Figure 7. Analysis of DRG accumulation and axonal transport in second cohort of 3-wk-old KIF5Anull/KIF5Aflox; Cresynapsin mutant mice. (A) Axonal transport of APP, Rab3, synaptophysin, and KIF5C as assessed by Western blotting of proximal and distal segments 6 h after ligation of sciatic nerves from control and mutant animals; unligated controls are from the contralateral unligated nerve. Nerves from each animal were homogenized, and equal amounts of nerve proteins (40 μg/lane) were loaded onto SDS-PAGE gels and analyzed by Western blotting. Data from two pairs of mice from different litters are shown. P, proximal side; D, distal side. (B) Analysis of DRG content of mutant and control animals. Approximately 12 μg of DRG lysate from each animal was loaded into each lane. Note increased NF-H and NF-L levels in the mutant DRGs, whereas protein amounts of APP, Rab3, and synaptophysin were not obviously changed. (C) Summary of data from 12 mutant and 12 littermate control animals from five litters. SYP, synaptophysin. As many antibodies as possible were used for reprobing of each filter, but filter lifetime was inconsistent so not all probes could be used on all animals.
Discussion
Previous in vitro experiments raised the possibility that kinesin or kinesin family members are important for slow axonal transport of NFs in cell culture (Koehnle and Brown, 1999; Yabe et al., 1999) and squid axoplasm (Galbraith et al., 1999; Prahlad et al., 2000) models. This proposal has been highly controversial with unresolved issues including whether each of these systems even has the machinery for slow axonal transport.

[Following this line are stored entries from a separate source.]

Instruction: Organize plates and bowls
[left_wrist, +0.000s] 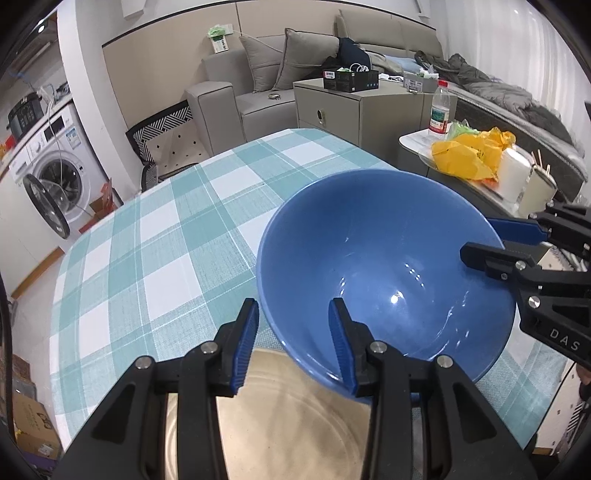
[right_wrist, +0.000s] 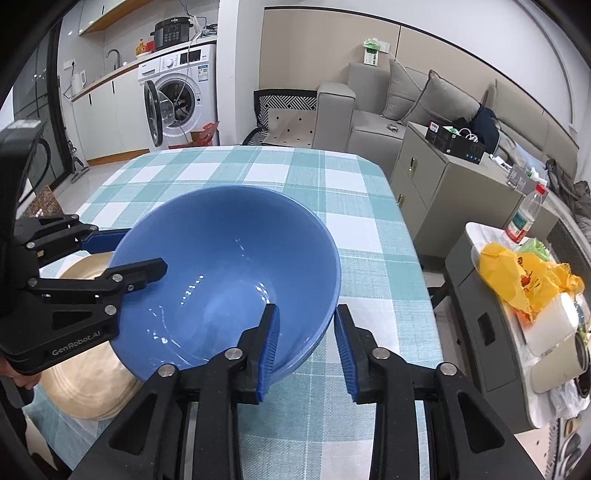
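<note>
A big blue bowl (left_wrist: 369, 258) (right_wrist: 229, 266) lies partly over a beige plate (left_wrist: 288, 424) (right_wrist: 85, 387) near the front of the checked table. My left gripper (left_wrist: 293, 343) (right_wrist: 144, 249) straddles the bowl's left rim, one finger inside and one outside. Its pads stand off the wall, so it is open. My right gripper (right_wrist: 306, 347) (left_wrist: 478, 238) straddles the opposite rim the same way. It is open too, with a visible gap on both sides of the rim. Most of the plate is hidden under the bowl.
The teal and white checked tablecloth (left_wrist: 166, 240) covers the table. At the right stands a low side table with a yellow bag (left_wrist: 472, 151), a plastic bottle (left_wrist: 441, 107) and cups. A grey cabinet (left_wrist: 354, 110), a sofa and a washing machine (right_wrist: 177, 92) lie beyond.
</note>
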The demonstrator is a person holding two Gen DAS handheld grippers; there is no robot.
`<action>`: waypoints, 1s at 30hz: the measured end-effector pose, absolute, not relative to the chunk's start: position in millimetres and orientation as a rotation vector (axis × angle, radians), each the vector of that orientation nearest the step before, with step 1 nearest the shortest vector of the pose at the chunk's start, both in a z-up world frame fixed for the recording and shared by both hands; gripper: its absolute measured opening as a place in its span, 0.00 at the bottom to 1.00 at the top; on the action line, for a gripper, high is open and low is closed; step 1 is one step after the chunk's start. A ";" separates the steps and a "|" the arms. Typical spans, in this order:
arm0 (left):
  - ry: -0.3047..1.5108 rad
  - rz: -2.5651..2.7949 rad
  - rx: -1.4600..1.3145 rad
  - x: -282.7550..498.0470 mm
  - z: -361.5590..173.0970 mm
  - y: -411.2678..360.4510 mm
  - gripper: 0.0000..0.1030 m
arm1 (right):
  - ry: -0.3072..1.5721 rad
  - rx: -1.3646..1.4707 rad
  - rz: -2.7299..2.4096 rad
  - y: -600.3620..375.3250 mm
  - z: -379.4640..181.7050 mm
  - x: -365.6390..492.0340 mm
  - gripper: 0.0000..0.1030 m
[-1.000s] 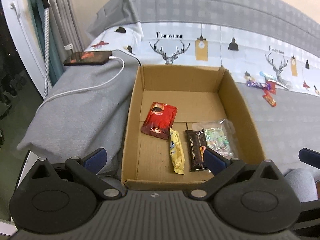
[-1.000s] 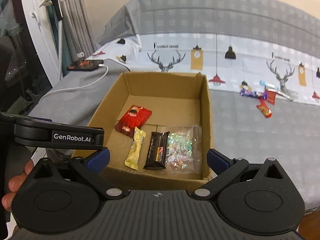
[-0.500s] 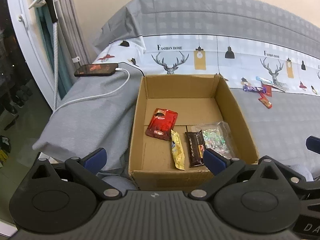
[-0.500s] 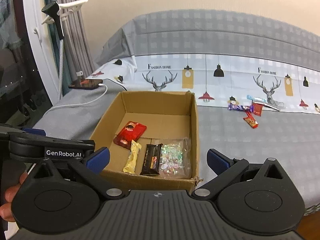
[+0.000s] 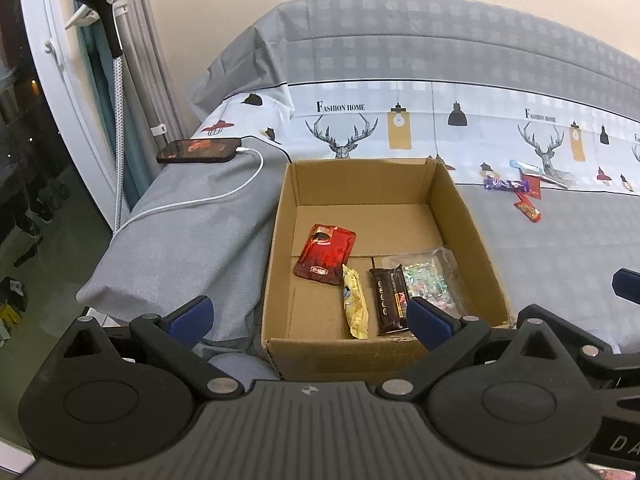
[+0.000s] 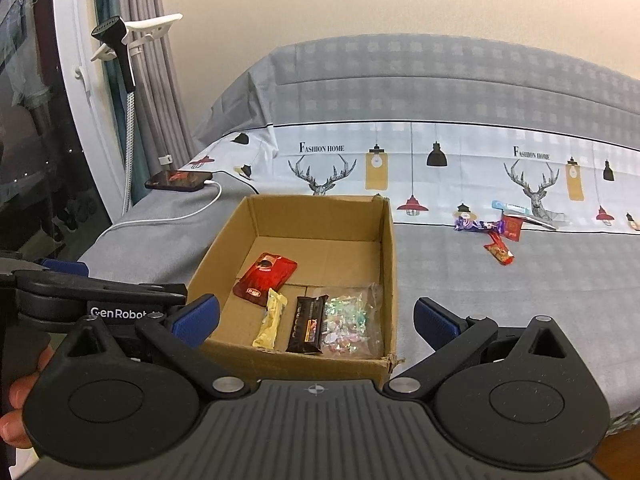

We have shown here that although loss of KIF5A causes organismal lethality, mutant cells and tissues are remarkably normal in appearance, and most phenotypes assessed were normal. The only cellular phenotype we detected after postnatal removal of KIF5A was accumulation of NF subunits (NF-H, NF-L, and NF-M) and peripherin in the cell bodies of DRG sensory neurons. Evidence that this accumulation is a result of a specific deficit in slow axonal transport of NFs comes from our observation that markers of several fast axonal transport pathways (APP, Rab3, and synaptophysin) appeared unchanged in the DRG and in sciatic nerve ligation experiments. NF accumulation in the DRG was accompanied by a reduced number of the largest caliber sensory axons. ?III-tubulin was less consistent in its behavior because it was unchanged in younger animals, but showed behavior indicative of defective transport in some older animals; further work will be required to better understand whether KIF5A plays any role in ?III-tubulin transport. Although more complex interpretations are possible, the simplest conclusion from these findings is that KIF5A does not have a major role in typical kinesin-I fast axonal transport pathways, but does have a role in the in vivo transport of at least one component of slow axonal transport, the NFs. The evidence also reveals an essential role for a conventional kinesin for normal postnatal radial growth; presumably a consequence of reduced slow transport of NFs, whose movement into axons is essential for such growth (Ohara et al., 1993; Eyer and Peterson, 1994; Zhu et al., 1997).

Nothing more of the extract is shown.